> Exercise:
Transcribe the following entries word for word. End with the line where "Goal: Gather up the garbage" appears.

> Given records:
*** Block opens ***
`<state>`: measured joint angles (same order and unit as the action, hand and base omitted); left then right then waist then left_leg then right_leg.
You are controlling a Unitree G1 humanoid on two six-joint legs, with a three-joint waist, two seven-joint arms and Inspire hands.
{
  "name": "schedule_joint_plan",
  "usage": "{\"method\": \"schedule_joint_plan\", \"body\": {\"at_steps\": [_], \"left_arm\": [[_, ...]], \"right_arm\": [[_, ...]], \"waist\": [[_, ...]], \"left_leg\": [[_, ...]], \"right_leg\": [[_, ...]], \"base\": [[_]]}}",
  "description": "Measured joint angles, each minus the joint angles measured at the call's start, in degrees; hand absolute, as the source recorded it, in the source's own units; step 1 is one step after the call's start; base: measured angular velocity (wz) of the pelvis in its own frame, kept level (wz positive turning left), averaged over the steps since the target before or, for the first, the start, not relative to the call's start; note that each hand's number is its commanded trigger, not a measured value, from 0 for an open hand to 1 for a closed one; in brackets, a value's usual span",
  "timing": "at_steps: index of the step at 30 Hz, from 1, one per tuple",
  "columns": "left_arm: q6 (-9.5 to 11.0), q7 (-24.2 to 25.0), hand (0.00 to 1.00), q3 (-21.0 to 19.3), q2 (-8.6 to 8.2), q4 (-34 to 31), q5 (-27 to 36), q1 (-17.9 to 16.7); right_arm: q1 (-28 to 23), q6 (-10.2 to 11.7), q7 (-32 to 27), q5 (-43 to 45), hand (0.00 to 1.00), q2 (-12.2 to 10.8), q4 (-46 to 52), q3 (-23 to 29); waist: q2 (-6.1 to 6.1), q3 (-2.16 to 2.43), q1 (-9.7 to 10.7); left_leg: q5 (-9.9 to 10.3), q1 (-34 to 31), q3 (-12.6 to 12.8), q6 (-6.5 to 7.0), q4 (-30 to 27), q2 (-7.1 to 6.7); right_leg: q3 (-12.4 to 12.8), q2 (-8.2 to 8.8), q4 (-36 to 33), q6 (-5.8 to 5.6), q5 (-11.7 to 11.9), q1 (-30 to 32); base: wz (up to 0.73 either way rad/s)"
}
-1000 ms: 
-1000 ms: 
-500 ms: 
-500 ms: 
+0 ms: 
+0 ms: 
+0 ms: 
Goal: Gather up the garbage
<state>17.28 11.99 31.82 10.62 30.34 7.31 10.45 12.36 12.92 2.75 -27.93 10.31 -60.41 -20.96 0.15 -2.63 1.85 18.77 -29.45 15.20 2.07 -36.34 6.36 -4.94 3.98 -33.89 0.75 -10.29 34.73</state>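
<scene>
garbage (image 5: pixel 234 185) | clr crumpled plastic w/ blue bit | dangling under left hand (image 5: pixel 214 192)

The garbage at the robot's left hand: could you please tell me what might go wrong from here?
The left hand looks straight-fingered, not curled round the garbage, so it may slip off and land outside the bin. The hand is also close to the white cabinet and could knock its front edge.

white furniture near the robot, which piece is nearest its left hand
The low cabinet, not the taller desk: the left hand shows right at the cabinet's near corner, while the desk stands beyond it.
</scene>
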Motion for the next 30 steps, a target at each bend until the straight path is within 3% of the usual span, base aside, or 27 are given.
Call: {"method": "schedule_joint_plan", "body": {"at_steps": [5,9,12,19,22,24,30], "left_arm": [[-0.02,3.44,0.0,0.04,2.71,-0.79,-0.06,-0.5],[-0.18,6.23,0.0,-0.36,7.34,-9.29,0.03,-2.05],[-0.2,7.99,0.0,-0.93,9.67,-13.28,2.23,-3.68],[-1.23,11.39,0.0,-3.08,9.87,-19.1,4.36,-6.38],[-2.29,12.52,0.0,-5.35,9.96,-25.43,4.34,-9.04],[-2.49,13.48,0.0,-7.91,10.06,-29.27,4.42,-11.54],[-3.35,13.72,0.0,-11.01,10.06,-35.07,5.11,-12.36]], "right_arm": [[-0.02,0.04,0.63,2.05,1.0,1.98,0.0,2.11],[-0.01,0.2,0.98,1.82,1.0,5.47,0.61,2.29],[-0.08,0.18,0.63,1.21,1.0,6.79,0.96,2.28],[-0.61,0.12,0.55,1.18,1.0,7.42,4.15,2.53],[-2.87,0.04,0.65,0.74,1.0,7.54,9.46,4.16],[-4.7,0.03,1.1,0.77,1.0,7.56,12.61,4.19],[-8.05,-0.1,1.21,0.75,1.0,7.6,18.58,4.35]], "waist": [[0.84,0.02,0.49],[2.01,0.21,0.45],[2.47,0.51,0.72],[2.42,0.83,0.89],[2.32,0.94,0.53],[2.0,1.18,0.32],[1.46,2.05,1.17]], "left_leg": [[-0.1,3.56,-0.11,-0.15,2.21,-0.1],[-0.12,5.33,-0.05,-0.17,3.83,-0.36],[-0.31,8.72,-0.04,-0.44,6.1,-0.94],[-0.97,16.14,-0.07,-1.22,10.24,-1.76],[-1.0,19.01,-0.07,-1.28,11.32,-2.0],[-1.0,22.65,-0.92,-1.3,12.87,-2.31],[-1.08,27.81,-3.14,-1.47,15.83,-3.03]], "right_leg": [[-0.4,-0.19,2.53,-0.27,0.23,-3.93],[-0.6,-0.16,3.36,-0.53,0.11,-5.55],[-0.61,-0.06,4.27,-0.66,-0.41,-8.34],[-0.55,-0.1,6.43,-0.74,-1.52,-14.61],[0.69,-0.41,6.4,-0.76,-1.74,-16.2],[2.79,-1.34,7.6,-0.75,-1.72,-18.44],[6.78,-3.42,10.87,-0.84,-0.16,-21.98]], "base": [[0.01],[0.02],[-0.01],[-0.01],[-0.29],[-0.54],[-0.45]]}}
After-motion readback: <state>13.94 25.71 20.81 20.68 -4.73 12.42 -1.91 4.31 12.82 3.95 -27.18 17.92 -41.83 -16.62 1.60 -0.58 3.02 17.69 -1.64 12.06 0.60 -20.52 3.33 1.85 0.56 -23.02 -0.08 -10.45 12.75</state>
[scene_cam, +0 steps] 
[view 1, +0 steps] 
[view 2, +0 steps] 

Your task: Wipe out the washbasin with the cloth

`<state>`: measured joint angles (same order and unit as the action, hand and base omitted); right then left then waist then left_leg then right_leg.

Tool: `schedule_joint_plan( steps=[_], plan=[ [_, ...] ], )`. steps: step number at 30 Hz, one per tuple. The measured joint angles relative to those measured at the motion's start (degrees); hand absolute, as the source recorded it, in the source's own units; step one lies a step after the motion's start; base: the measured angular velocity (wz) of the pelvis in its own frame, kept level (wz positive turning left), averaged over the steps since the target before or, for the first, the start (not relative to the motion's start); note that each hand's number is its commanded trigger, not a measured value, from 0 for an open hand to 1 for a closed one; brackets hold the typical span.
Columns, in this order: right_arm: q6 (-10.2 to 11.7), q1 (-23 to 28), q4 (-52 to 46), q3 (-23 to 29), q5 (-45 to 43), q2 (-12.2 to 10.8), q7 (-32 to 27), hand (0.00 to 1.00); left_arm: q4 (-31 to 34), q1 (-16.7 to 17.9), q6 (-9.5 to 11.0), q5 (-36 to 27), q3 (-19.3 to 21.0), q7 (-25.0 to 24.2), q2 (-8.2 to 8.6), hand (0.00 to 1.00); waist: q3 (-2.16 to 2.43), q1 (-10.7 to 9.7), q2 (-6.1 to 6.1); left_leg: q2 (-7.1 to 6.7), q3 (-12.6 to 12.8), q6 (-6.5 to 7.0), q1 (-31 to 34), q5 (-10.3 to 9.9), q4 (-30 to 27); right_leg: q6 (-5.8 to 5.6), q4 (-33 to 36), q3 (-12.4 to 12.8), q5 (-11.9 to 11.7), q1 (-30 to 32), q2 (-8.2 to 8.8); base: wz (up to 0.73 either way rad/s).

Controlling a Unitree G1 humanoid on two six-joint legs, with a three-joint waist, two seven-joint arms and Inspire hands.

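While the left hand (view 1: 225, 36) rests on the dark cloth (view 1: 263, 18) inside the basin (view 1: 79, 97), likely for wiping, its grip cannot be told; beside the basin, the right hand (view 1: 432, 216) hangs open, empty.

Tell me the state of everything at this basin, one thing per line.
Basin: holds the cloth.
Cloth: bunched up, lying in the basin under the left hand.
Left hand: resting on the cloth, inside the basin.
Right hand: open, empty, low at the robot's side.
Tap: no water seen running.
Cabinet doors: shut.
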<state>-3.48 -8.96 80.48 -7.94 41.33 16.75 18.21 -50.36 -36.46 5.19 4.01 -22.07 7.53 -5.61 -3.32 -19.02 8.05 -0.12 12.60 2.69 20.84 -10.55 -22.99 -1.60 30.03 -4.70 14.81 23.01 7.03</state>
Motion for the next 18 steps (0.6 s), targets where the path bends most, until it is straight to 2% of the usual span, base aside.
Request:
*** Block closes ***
> Solved exercise:
`<state>`: measured joint angles (same order and unit as the action, hand and base omitted); left then right then waist then left_leg then right_leg.
You are controlling a Unitree G1 humanoid on two six-joint legs, with a three-joint waist, two seven-joint arms and Inspire hands.
{
  "name": "schedule_joint_plan",
  "usage": "{\"method\": \"schedule_joint_plan\", \"body\": {\"at_steps\": [_], \"left_arm\": [[_, ...]], \"right_arm\": [[_, ...]], \"waist\": [[_, ...]], \"left_leg\": [[_, ...]], \"right_leg\": [[_, ...]], \"base\": [[_]]}}",
  "description": "Measured joint angles, each minus the joint angles measured at the call's start, in degrees; hand absolute, as the source recorded it, in the source's own units; step 1 is one step after the call's start; base: measured angular velocity (wz) of the pelvis in its own frame, kept level (wz positive turning left), averaged over the steps since the target before or, for the first, the start, not relative to the call's start; note that each hand's number is its commanded trigger, not a measured value, from 0 for an open hand to 1 for a closed one; in brackets, a value's usual span",
  "timing": "at_steps: index of the step at 30 Hz, from 1, one per tuple",
  "columns": "left_arm: q6 (-9.5 to 11.0), q7 (-24.2 to 25.0), hand (0.00 to 1.00), q3 (-21.0 to 19.3), q2 (-8.6 to 8.2), q4 (-34 to 31), q5 (-27 to 36), q1 (-17.9 to 16.7); right_arm: q1 (-28 to 23), q6 (-10.2 to 11.7), q7 (-32 to 27), q5 (-43 to 45), hand (0.00 to 1.00), q2 (-12.2 to 10.8), q4 (-46 to 52), q3 (-23 to 29); waist: q2 (-6.1 to 6.1), q3 (-2.16 to 2.43), q1 (-9.7 to 10.7); left_leg: q5 (-9.9 to 10.3), q1 (-34 to 31), q3 (-12.6 to 12.8), q6 (-6.5 to 7.0), q4 (-30 to 27), q2 (-7.1 to 6.7); right_leg: q3 (-12.4 to 12.8), q2 (-8.2 to 8.8), q4 (-36 to 33), q6 (-5.8 to 5.6), q5 (-11.7 to 11.9), q1 (-30 to 32); base: wz (up to 0.73 either way rad/s)"
}
-1000 ms: 
-1000 ms: 
-500 ms: 
-500 ms: 
+0 ms: 
+0 ms: 
+0 ms: 
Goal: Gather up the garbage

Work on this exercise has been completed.